The bottom line is: I really think most Americans, especially younger Americans who are voting, need to know that they should go to Congress.org, which is a nonpartisan site, and let their representatives know that this is an important issue to them. And basically, you're not going to get my vote unless you're on the right side of this issue.

KING: A recent CNN/Opinion Research poll shows there's a big difference how younger and older Americans regard same sex marriage: 58 percent of those under 50 think it's OK. Only 38 percent over 50 think it's all right.

GRIFFIN: Right. Well, but that -- what's different about that? I mean, that happened with race relations and every kind of civil rights. And you know, one person who really, I thought, articulated it well was -- when we did the Prop 8 episode on "My Life on the D- List," there are some things I learned that were really great.

Number one, I met with Al Sharpton, who, you know, people you know, he's quite an out there character, but he's a very bright guy. You know him very well.

When he was able to articulate so well how it is a civil rights issue, then I was able to go back to my heterosexual friends and say, you know, this isn't really such a gay thing. I know you think it is just that I know a bunch of gay people, but it is really a civil rights issue.

Also, when I interviewed, as you saw in the clip there, 18, 19- year-old LGBT, lesbian, gay, bisexual, transgender kids who had been kicked out of their homes just because they came out to their families -- so they didn't have a roof over their head just because they said I'm gay; I'm bisexual; I'm lesbian.

So they weren't aware of Stonewall or Matthew Shepard. They were just frying to keep a roof over their heads. So getting them to go to their first rally in Sacramento was a really big deal, because these younger people need to know they do have a voice and a vote. And it will be heard.

KING: Were you surprised that the three-judge panel didn't allow the marriages to take place?

GRIFFIN: Yes, I was disappointed. I think -- like I said -- I think that Judge Walker will reflect upon this and see that he was on the wrong side of history. But I also like to think that there is optimism and then, when it goes to the Supreme Court, obviously that's going to be quite a debate.

KING: Is it?

GRIFFIN: It's not the Jimmy Carter years anymore. So things are very different now.

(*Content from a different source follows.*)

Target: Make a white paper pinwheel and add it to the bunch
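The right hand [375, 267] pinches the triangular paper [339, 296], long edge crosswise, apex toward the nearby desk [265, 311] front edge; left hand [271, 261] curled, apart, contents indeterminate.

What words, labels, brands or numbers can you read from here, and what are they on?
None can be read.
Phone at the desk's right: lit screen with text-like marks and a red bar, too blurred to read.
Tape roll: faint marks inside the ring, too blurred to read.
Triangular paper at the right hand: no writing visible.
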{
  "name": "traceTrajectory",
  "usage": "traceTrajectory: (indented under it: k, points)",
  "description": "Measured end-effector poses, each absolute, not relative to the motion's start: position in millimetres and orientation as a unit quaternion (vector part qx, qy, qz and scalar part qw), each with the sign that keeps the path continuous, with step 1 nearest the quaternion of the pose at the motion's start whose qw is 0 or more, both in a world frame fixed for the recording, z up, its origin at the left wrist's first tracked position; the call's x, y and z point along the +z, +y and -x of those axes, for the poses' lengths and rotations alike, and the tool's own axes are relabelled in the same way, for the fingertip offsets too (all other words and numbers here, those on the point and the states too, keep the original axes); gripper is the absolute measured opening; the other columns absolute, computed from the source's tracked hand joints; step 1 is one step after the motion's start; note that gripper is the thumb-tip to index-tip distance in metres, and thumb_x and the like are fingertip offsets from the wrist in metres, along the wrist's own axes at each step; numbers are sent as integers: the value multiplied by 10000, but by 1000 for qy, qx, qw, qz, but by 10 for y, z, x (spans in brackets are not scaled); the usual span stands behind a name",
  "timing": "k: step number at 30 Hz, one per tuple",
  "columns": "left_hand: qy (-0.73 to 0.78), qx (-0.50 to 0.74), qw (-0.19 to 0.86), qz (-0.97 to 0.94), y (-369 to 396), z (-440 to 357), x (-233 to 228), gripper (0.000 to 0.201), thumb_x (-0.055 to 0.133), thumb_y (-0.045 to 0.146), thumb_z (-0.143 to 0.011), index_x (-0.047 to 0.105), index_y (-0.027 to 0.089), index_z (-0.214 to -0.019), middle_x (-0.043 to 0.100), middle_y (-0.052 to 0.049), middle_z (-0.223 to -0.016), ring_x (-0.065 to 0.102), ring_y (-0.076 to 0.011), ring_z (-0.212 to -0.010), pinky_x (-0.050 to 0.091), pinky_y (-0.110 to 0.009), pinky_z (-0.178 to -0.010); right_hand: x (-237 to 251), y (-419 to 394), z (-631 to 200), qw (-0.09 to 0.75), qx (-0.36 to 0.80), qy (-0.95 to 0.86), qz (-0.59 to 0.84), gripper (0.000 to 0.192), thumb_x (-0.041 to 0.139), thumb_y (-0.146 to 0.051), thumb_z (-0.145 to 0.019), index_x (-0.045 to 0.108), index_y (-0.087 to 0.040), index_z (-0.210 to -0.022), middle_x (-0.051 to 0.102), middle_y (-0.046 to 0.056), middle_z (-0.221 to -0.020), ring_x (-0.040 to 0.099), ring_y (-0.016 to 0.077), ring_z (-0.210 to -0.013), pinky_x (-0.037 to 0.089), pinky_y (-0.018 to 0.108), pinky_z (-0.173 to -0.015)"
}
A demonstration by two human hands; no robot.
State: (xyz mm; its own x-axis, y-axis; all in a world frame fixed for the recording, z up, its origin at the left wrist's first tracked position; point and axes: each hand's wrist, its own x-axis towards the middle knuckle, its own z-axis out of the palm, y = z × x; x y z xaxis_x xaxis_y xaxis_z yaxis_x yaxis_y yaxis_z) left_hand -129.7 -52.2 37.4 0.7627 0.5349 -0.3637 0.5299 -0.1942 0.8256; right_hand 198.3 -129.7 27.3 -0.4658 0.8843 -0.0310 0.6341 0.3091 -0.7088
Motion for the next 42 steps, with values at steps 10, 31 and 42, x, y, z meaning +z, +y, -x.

And also, obviously those of us immersed in the gay community and believe in civil rights of all kind, we are really hoping and pulling for President Obama to do the right thing. And I think it is obviously, he is under a lot of political pressure that this could be considered political napalm. Yet I think your own polls show I don't think President Obama is going to lose an election over this.

I am actually kind of optimistic that a lot of people -- it's sort of not on their radar, as opposed to maybe 20 years ago, where they thought that you could catch gay all that stuff.

KING: He could sign an executive order and throw out Don't Ask Don't Tell. He wants Congress to do that. You think it is a cop out.

GRIFFIN: Yes, it is a cop out. He knows it. They know it. They all know it.

KING: Couple other things before you leave us?

GRIFFIN: What?

KING: Are you broken hearted over the fact that first Levi and Bristol got together?

GRIFFIN: Wow, you are really going there. If you are going to pull a Diane Sawyer, I would like the fuzzy lighting, because I didn't know you were going to just cut my heart open on this show.

KING: When he announced he was back with her -- GRIFFIN: I'm glad that you can't even say her name because I can't either. I know it's something like a vacuum cleaner brand. Yes, I have been dumped. It hurts.

KING: He is not with her now.

GRIFFIN: Don't play games with my heart. As the Backstreet Boys would say, if I can quote them again, "stop playing game with my hearts."

KING: But it changed. Now he is not with her. He fathered a child with someone else.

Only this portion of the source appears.